TO DO> The reply should hold only the lines from the one with "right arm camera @" to the one with "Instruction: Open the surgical", both ends kept, exactly as they appear below, without any pictures.

- - - - - - -

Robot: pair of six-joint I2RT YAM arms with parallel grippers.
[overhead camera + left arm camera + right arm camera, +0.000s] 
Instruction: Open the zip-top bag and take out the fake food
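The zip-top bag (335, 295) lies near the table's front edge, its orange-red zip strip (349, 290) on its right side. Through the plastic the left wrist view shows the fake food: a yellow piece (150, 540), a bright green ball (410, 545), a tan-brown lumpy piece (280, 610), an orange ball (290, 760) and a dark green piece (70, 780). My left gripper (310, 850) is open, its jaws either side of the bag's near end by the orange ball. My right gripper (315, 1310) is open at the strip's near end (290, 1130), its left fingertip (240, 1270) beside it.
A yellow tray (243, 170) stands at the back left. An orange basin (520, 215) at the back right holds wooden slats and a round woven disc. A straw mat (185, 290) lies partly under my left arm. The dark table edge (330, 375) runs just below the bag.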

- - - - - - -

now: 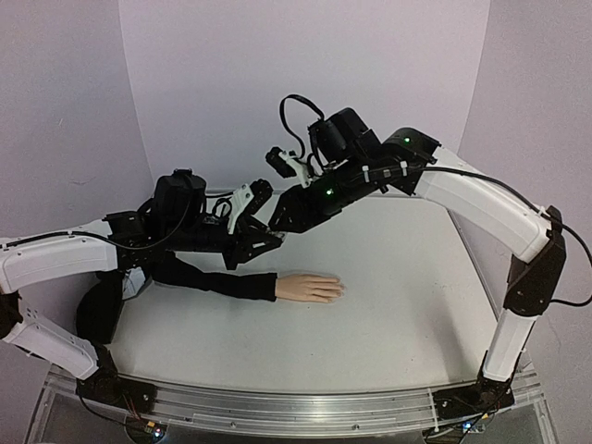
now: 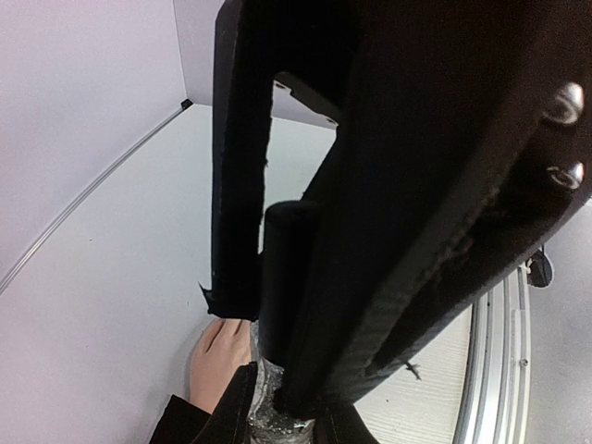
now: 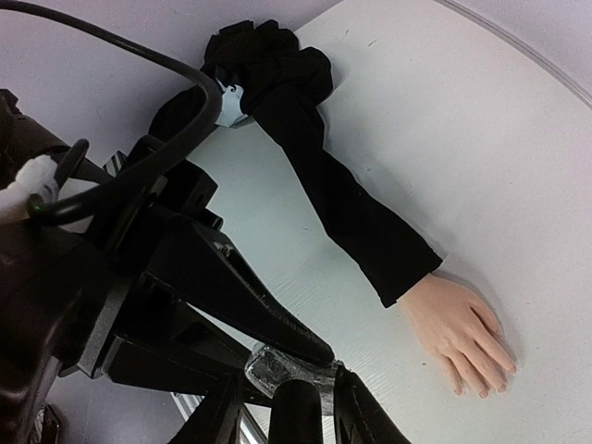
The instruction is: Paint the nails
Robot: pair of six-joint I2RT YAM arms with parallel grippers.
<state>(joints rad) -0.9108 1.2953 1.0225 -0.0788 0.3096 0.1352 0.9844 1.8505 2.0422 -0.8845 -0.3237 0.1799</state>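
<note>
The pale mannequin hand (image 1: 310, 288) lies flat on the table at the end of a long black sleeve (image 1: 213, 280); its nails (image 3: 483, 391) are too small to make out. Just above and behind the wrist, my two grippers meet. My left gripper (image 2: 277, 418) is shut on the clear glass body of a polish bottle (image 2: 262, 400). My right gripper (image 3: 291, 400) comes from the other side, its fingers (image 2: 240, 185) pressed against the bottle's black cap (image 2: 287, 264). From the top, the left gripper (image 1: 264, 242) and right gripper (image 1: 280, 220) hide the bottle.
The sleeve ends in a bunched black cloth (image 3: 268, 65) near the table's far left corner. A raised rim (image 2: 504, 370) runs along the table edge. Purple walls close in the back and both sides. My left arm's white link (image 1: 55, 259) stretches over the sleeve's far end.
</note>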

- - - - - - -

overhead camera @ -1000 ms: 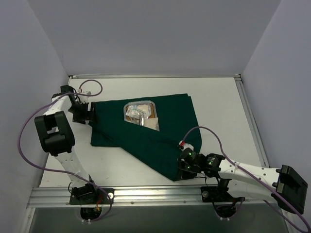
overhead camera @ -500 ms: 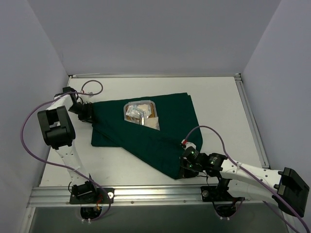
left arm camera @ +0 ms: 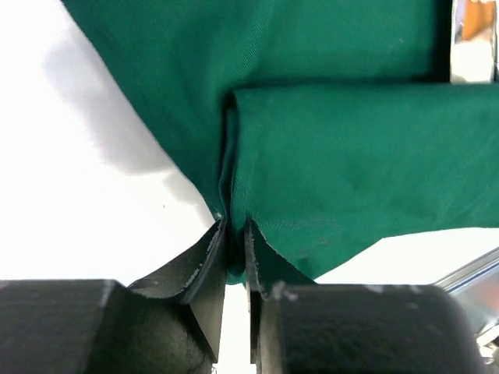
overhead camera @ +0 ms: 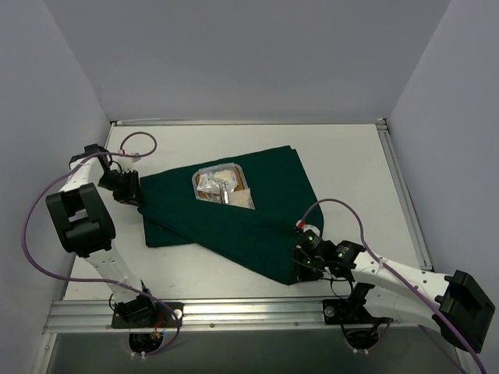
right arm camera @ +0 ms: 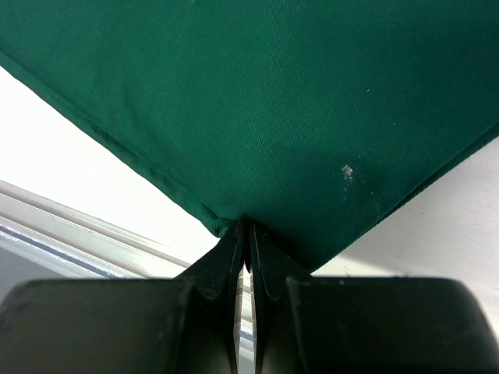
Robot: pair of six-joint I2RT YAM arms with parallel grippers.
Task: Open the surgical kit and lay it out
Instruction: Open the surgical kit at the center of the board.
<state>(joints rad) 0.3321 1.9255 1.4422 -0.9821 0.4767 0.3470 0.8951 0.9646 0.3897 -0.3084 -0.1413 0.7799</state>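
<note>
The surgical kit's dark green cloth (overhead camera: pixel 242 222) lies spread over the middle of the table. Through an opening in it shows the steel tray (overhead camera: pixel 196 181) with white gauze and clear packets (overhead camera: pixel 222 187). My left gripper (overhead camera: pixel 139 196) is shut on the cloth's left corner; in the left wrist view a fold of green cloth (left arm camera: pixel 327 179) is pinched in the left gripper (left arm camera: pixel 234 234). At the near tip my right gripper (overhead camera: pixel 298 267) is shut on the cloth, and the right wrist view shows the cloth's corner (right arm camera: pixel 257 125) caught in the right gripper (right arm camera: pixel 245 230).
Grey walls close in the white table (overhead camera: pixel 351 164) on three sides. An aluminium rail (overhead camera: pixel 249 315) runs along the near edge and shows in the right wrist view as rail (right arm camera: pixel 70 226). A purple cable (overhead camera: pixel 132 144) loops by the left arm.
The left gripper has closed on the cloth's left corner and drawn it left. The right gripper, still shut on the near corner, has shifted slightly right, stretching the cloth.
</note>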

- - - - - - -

SOLUTION TO THE EXERCISE>
right arm camera @ +0 ms: 
Robot: pair of six-joint I2RT YAM arms with parallel grippers.
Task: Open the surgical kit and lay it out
Instruction: Open the surgical kit at the center of the board.

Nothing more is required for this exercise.